Monday, January 15, 2018

Can anything good come out of El Salvador?

Or Haiti?

Or the continent of Africa?

...Or Nazareth

For Phillip, who hailed from Bethsaida, clearly his hometown was a standout compared to the backwater town of Nazareth.

"Can anything good come out of Nazareth" he asked Nathanael, when the other man tells him about this amazing itinerant preacher from that neck of the woods. Nathanael gushed about this Jesus. Moses in the law as well as the prophets all foretold him. Nathanael was convinced of this. Something good had come out of Nazareth.

And Nathanael told Phillip to come and see just what that was.

Something - someone - life changing had come out of Nazareth.

I've not been to El Salvador or Haiti, but I have been to Africa - to the country of Tanzania. And I've seen all the good that comes from there. I've seen the beauty of the land, and the faithfulness and richness of life of the people.  So, so much good from a place that I feel so fortunate to have seen.





Because someone said to me "Come and see." And so I went.

I've seen pictures of Haiti - a gorgeous jewel of a place where suffering has demonstrated courage and hope in a people who have dealt with more than I ever will.

I remember the 80s and the terror that people from El Salvador faced from a Civil War that tore them apart. And when someone might ask "Can anything good come out of El Salvador," I can begin with "Oscar Romero" and go from there.

We live in a time where nationalism is rearing its frightening head and countries are being segregated into worthwhile or shitholes. I don't like to use profanity in my blogging, but that's the word that was used. And glossing over it isn't helpful.

Say that word to yourself. Say it aloud. If it isn't one you like saying or hearing, then ask yourself, is it something that should be used about such beautiful countries from which springs such beautiful people? 

Can anything good come out of Haiti? Or El Salvador? Or Tanzania? Or Iran? Or Syria? Or North Korea?

Yes.

Can anything bad come out of Norway? Or Germany? Or England? Or the United States of America?

Yes.

Something good came out of a forgotten little no-nothing town two millennia ago. And so to imagine that there is a distinction based on the nationalistic, racist ideas of our modern empiric leader is to forget that God so loved this whole entire world - the cosmos. Not one place more than any other.

And if you aren't certain of that, then go and see what beauty there is to behold in all those places that you might least expect it.


The next day Jesus decided to go to Galilee.
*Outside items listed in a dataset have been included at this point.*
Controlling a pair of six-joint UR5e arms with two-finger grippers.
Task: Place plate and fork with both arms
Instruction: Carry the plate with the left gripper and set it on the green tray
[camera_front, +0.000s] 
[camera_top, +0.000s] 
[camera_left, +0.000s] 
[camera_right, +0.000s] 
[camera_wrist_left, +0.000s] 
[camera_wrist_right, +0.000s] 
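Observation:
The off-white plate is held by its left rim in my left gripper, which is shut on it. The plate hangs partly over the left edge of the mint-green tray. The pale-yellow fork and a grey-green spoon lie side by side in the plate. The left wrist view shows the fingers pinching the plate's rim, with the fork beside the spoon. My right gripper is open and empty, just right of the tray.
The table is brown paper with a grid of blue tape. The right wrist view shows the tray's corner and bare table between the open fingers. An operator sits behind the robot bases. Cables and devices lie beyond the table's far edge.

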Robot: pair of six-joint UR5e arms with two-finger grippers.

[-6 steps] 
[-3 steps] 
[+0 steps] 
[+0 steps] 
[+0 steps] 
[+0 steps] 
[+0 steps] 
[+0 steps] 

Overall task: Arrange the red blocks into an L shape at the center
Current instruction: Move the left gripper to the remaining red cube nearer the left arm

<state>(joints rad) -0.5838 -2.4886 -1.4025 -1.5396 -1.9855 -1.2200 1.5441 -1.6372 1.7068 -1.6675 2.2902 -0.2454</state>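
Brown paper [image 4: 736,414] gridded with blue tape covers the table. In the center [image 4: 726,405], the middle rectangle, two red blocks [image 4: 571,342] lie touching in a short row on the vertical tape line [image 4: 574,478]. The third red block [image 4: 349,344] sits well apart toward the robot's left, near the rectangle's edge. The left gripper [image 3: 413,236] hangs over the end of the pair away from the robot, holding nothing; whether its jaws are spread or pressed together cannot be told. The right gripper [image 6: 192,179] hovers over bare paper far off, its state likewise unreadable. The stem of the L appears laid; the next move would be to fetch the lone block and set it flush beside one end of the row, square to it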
He found Philip and said to him, “Follow me.” Now Philip was from Bethsaida, the city of Andrew and Peter. Philip found Nathanael and said to him, “We have found him about whom Moses in the law and also the prophets wrote, Jesus son of Joseph from Nazareth.” Nathanael said to him, “Can anything good come out of Nazareth?” Philip said to him, “Come and see.” When Jesus saw Nathanael coming toward him, he said of him, “Here is truly an Israelite in whom there is no deceit!” Nathanael asked him, “Where did you get to know me?” Jesus answered, “I saw you under the fig tree before Philip called you.” Nathanael replied, “Rabbi, you are the Son of God! You are the King of Israel!” Jesus answered, “Do you believe because I told you that I saw you under the fig tree? You will see greater things than these.” And he said to him, “Very truly, I tell you, you will see heaven opened and the angels of God ascending and descending upon the Son of Man.”